Appellant does not assert that the charges contained in the indictments were duplicitous. Neither the prosecution nor Brown contends that the concealed weapon found in the automobile on the occasion of Brown's second arrest was the same gun used in either armed robbery. Hence, we are not concerned with any problem of duplicity. The thrust of the appellant's contention is that although our Rules of Criminal Procedure permit the joinder of related offenses in an indictment and the consolidation of cases for trial, they must not be permitted to operate so as to subject an accused to a trial situation where evidence of crimes unrelated to the principal offense charged is admitted. Appellant's position is that the trial court should have compelled the prosecution to elect which one of the separate crimes charged should be tried first and that separate trials should have been held as to each separate offense.

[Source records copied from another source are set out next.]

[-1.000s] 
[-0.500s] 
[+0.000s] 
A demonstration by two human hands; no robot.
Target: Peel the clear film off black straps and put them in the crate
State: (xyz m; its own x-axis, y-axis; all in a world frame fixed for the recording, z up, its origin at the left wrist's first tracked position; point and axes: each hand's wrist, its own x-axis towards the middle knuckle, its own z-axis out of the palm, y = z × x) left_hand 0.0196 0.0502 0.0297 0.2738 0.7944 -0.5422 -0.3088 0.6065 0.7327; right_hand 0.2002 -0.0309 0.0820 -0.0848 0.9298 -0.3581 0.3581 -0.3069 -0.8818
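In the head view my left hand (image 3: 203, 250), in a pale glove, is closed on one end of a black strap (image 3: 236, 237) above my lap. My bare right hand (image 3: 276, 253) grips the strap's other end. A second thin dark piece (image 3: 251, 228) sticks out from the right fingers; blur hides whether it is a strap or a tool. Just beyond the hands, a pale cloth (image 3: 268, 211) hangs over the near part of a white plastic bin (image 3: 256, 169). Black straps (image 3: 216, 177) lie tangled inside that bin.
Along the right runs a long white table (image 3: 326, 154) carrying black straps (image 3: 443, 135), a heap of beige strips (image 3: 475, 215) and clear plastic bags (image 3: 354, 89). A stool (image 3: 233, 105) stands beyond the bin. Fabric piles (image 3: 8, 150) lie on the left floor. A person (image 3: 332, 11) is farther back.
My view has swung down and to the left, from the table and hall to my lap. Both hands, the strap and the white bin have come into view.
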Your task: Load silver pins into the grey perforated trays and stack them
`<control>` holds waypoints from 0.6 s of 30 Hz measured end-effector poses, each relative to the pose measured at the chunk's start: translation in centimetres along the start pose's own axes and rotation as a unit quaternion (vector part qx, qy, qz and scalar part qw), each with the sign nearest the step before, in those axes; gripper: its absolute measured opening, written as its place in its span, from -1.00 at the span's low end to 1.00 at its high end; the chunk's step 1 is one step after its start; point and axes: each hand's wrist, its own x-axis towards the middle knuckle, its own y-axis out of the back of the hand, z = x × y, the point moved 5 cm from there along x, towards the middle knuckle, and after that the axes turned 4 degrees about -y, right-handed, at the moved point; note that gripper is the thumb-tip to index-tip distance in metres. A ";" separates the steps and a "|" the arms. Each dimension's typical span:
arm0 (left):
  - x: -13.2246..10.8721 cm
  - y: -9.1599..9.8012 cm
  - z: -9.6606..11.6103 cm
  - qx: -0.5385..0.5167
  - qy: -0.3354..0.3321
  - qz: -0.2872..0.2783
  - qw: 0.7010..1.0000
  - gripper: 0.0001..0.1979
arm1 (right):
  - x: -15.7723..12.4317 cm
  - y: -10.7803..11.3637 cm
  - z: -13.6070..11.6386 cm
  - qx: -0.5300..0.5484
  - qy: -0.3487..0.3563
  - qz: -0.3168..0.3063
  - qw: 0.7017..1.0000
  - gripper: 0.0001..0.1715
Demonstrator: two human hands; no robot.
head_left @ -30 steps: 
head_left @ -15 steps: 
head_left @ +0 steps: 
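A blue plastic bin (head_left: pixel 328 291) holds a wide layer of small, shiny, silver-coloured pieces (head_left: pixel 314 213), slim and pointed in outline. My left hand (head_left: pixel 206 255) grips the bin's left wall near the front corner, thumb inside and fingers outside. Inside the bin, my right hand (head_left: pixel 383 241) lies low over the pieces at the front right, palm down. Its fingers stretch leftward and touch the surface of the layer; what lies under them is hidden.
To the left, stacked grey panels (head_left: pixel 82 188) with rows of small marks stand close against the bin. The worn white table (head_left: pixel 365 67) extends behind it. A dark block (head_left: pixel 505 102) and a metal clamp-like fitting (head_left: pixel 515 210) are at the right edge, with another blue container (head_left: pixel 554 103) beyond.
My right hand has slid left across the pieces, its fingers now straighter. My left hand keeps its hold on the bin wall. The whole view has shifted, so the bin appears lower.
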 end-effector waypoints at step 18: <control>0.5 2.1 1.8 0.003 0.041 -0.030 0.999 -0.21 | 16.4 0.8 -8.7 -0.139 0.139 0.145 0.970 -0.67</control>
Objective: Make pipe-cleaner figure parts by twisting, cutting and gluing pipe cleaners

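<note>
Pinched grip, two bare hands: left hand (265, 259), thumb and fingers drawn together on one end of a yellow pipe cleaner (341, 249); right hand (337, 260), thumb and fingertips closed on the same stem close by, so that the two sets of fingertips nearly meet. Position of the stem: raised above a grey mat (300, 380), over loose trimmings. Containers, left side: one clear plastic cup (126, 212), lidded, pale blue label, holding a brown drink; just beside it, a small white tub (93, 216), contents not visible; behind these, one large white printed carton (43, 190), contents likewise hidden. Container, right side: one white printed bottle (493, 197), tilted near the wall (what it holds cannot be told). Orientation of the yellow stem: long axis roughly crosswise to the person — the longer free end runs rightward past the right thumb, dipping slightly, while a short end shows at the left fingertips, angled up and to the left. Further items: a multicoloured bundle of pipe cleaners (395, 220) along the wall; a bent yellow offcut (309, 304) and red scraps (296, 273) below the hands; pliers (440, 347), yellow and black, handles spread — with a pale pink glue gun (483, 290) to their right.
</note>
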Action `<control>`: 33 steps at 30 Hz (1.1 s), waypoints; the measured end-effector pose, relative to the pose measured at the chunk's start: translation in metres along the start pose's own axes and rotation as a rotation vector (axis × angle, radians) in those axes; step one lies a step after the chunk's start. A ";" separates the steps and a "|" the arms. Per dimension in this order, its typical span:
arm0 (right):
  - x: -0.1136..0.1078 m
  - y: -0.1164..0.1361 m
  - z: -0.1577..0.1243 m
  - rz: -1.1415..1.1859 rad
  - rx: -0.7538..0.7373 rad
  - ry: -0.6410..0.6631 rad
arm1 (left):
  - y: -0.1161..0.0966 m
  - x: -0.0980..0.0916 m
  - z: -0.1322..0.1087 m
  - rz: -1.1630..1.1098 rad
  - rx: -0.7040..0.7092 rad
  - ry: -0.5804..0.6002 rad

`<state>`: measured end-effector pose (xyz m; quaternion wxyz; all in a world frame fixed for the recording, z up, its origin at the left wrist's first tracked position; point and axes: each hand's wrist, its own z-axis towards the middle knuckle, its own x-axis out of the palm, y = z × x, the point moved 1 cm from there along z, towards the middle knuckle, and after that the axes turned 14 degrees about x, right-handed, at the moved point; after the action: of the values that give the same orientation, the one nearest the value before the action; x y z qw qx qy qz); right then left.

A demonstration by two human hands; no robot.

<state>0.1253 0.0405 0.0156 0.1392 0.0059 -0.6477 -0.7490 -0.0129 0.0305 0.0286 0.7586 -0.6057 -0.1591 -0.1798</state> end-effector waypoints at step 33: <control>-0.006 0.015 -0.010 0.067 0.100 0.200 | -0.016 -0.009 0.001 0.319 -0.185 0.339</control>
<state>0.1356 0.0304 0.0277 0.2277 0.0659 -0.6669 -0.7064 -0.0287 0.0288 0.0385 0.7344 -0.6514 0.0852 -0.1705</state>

RCr 6.18 and RCr 9.12 are relevant to the problem. RCr 6.18 permits the joinder of two or more offenses whether felonies or misdemeanors, or both, in the same indictment in separate counts if the offenses are of the same or similar character or are based on the same acts or transactions connected together or constitute parts of a common scheme or plan. This rule is an adaptation of Fed.R.Crim.P. 8(a). RCr 9.12 permits two or more indictments to be consolidated for trial together if the offenses could have been joined in a single indictment; the language of this rule is the same as that contained in Fed.R.Crim.P. 13. In the cases of Marcum v. Commonwealth, Ky., 390 S.W.2d 884; Schweinefuss v. Commonwealth, Ky., 395 S.W.2d 370; and Russell v. Commonwealth, Ky., 403 S.W.2d 694, the offenses concerned were of the same or similar character and in each of them we found no prejudicial error resulting from a single joint trial of the several offenses.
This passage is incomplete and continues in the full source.